There was a chill in the air but that didn’t stop the gratitude and support shown to veterans at Operation First Response’s 10th Walk for the Wounded and Warriors 5K Run. People came from the Delaware Valley and beyond not only to walk but to honor those who serve.
The Phillie Phanatic showed up. Ukee Washington emceed the event. The All Veteran Group Skydivers parachuted into Rose Tree Park and motorcycles rolled in escorting the veterans who rode in vintage cars.
Operation First Response (0FR) helps wounded veterans and their families with financial support. Their aid can help with rent or mortgage payments, overdue utilities, vehicle payments, groceries, clothing transportation which includes taxi rides to and from Washington, D.C. area airports, dollars given to purchase gas for traveling by car to medical facilities and train tickets. Over the 10 years that they have been in existence, they have raised more than two million dollars that goes to veterans and their families. OFR has served more than 16,000 families since 2004.
Sgt. Carl David Duda joined the Marines in August 1989. He then switched to the Army and became an infantryman in 2005. He was severely wounded on Oct. 29, 2006 in Baghdad, Iraq. He was treated at Walter Reed Hospital from Nov. 2006 to 2012. Because of the severity of his wounds, he medically retired in 2012.
“I was hurt in 2006. I spent six years in Walter Reed Medical Center. Boredom sets in pretty fast,” Duda said. “This crazy group kept showing up and throwing parties for us. I got the opportunity to know Peggy and Nick (Constantino, senior advisor at OFR) and a lot of others from Operation First Response. I made a lot of lifetime friends through these people. A lot of times in the military, they make mistakes that you pay for later. I was given more money for my G.I. bill several times over several years. I had to pay it back all at once. They decided to take it all at once. I was a wounded soldier with a family of five and I didn’t know what to do and these crazy people from Walter Reed within days took care of every issue my family was having back home financially. It was an amazing experience. I never expected people to care that much or give their time. But more important than any assistance they have given is their friendship. They are always a phone call away and it’s not just financial assistance. If you need someone to talk to they are a phone call away.”
Two fallen warriors were honored: Staff Sgt. Joseph Kane – his sister Joanne Vogel read a poem dedicated to him and all those who serve; and Navy Seal Michael J. Strange – his father, Charlie talked about his son and the ultimate sacrifice of losing a child.
He started the Michael Strange Foundation that helps families to deal with their loss by having retreats headed by professional grief counselors at no cost.
Lt. General Ronald S. Coleman, retired Marine, who advanced to the rank of three-star Lt. General in 2006, was the guest speaker. General Coleman graduated from Darby-Colwyn High School and recently had a street named after him in Darby.
“What an honor to be here. I want to talk about the commitment of the folks here,” Coleman said. “When I came back from Vietnam in 1970, we landed in California; we were told the first thing you do is take off your uniform before you go off base. There were people out there who didn’t appreciate what we were doing. We were mostly drafted into a war that no one wanted. You look at the country now and there is a big difference. The military is muchly appreciated. If you think back to 9/11 in 2001, we have had 16 years of war: 16 years we have been at war. That means a child that went to first grade in 2001 is probably now a college graduate and she or he has seen nothing but war. But more importantly it’s what the families do in the background and what you all do to support our warriors and wounded warriors. My wife, the smartest person I ever met, said those that stay at home also serve; that’s what you all do, just by giving what you give, taking care of wounded and their families, you are a great participation in what this country needs and deserves. … Yes, you raised over two million dollars and all of that went back out. As that song says ‘we’re not tired yet.’ We have a lot more to give and a lot more to do to protect and take care of the servicemen and women in the greatest country on the face of the earth.”

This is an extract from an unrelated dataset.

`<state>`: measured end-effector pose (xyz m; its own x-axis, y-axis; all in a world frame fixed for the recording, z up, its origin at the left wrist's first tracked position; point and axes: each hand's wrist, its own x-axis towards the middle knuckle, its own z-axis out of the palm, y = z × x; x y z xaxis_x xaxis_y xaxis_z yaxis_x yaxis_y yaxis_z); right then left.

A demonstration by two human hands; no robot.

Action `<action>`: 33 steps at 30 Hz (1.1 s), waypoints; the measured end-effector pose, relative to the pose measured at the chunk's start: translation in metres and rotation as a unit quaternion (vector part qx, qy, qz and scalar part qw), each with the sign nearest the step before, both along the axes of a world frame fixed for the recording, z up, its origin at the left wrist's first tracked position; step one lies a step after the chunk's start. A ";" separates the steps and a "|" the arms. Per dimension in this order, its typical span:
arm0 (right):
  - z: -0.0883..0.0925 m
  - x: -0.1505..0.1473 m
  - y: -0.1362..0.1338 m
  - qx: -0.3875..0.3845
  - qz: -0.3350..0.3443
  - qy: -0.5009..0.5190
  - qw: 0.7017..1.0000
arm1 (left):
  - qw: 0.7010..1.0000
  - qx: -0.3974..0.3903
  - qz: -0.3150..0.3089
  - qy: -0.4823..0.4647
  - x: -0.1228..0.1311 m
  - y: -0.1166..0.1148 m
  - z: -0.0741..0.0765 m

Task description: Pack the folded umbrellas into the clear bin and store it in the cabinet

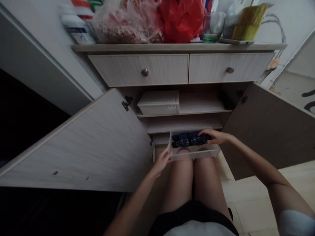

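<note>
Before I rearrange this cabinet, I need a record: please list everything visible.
Tray: one, clear, lower centre
Plaid bundles: at least two, dark blue, in tray
Box: one, white, upper shelf, left
Dark object: one, black, upper shelf, right
Cabinet: one, pale, ahead
Drawers: two, pale, below cabinet top
Doors: two, greyish, either side
Containers: two, white, one red-marked, top, left
Translucent bag: one, pinkish, top, left-centre
Red bag: one, red, top, middle
Glass: one, clear, top, right
Packet: one, yellow, top, right
Shorts: one pair, black, bottom centre
Legs: two, bare, beneath tray
Left hand: one, bare, at tray's left
Right hand: one, bare, fingers on bundles
</note>
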<state>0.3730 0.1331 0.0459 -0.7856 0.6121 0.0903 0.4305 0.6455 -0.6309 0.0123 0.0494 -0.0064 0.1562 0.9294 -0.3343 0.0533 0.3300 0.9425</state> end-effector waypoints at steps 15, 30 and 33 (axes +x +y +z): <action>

Coleman surprised World War II Veteran Joseph Cassizzi of Drexel Hill with a plaque. Cassizzi joined the Army in 1941. He lost sight in one eye but still served. He was deployed to north Africa, Italy and France with Bravo Company. Cassizzi is 96 years old.
“As we continue to grow as a community, a team and a family, this journey and our hard work are far from over,” said Peggy Baker, president of OFR. “What we have accomplished has made a difference in the lives of thousands. What may seem so small and insignificant to you can be the tiny ripple of hope needed to save a family. What we do here today is so very important. May we never forget those who fought and sacrificed for our country so we may have the freedoms that we have cherished every day.”
Remembering those heroes who passed with a moment of silence and “Taps” played by members of Interboro’s Marching Band concluded the ceremony. Walkers young and old started on their own journey to show their support.